/ml-starter-project

OMNIOUS repository to get you started with machine learning

Primary LanguagePythonMIT LicenseMIT

OMNIOUS repository for ML projects

Introduction

This repository contains an example program to train a deep neural network to classify handwritten digits from the MNIST dataset.

In particular, it showcases the following points:

  • MLflow to log the experiments and models.
  • PyTorch DistributedDataParallel to run the model on multiple nodes.
  • Optuna for automatic hyperparameter tuning.

Setting up MLflow

Install Mlflow by issuing the following command

pip install mlflow

If you want to run a local instance of the MLflow server, we first create a directory where to store the mlflow database, called mlflow in this example, and run it like this:

mkdir mlflow
mlflow server --backend-store-uri sqlite:///mlflow/dabase.sqlite --default-artifact-root mlflow/

Otherwise, just point at the MLflow address in the main.py file.

Hyper-parameter tuning with Optuna

Install pre-requisites by issuing the following commands

pip install optuna
pip install plotly # optional for plot summary

Launching the training program

This example uses PyTorch's DistributedDataParallel (DDP) for model parallelization across nodes.

In order to run this example, type:

torchrun --standalone --nproc_per_node=4 main.py

Then, connecto to the MLflow address (by default localhost:5000) and you should find an experiment named MNIST-PyTorch-Tune on the left panel.

After selecting the experiment, all the runs should will appear there.

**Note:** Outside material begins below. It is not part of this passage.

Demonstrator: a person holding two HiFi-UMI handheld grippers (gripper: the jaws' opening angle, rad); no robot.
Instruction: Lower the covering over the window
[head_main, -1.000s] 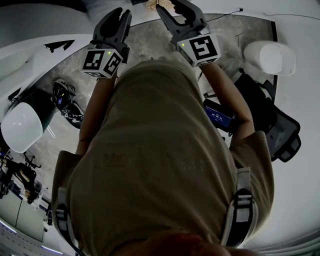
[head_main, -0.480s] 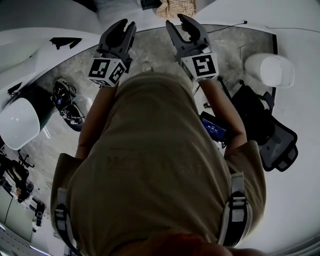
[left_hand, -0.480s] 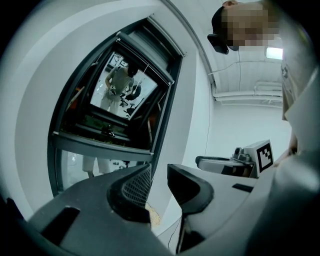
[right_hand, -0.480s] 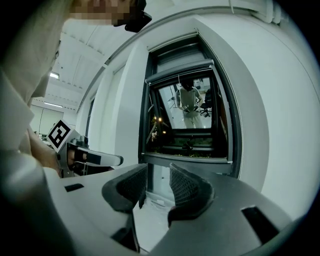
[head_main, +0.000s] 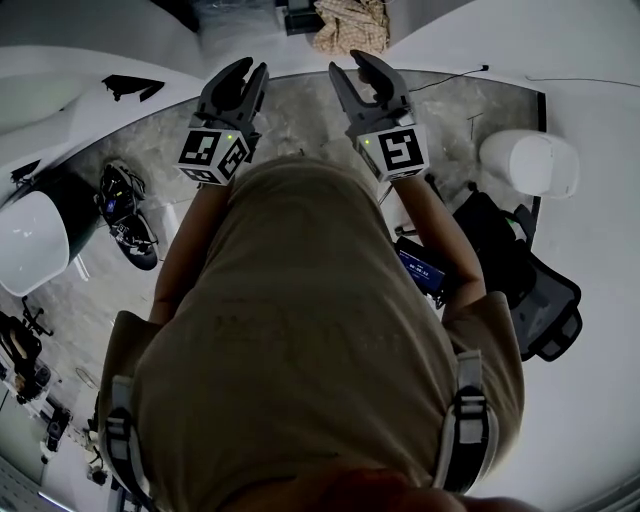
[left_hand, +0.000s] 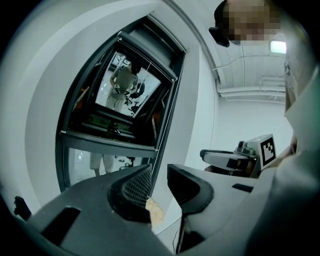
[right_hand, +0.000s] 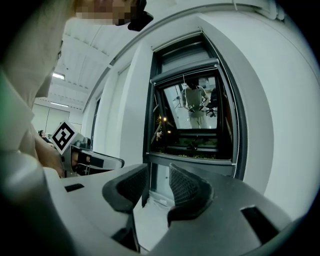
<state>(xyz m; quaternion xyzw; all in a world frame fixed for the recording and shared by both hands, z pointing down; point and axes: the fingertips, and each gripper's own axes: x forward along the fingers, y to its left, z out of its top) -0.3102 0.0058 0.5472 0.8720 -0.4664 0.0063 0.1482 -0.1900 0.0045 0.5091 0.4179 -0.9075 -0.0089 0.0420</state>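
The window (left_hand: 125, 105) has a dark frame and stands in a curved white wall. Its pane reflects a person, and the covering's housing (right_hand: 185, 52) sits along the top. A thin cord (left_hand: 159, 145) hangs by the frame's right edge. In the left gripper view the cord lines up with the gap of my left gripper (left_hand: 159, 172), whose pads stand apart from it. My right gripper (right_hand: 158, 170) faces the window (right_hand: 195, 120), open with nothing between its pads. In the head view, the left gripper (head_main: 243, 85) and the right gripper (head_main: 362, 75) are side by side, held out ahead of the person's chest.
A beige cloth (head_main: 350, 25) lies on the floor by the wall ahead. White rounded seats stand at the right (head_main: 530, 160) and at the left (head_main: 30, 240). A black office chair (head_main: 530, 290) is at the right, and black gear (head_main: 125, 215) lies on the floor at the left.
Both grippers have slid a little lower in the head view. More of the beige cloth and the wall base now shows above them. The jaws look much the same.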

You can set the parameters for tuning by modifying the get_hyperparams function in main.py. If you want to set a different number of tuning trials, run the code with the additional argument --n-trials N

Thanks to DDP, all experiments will run on multiple nodes, their results will be logged in the MLflow dashboard, and Optuna will automatically find the best hyperparameters. Note that Optuna will only run a trial to its completion if the starting point proves to be good, otherwise it will stop the trial and start another one with different hyperparameters.

When all trials are done, a new run named summary will be created. It contains the details about the hyperparameters that led to the best test accuracy.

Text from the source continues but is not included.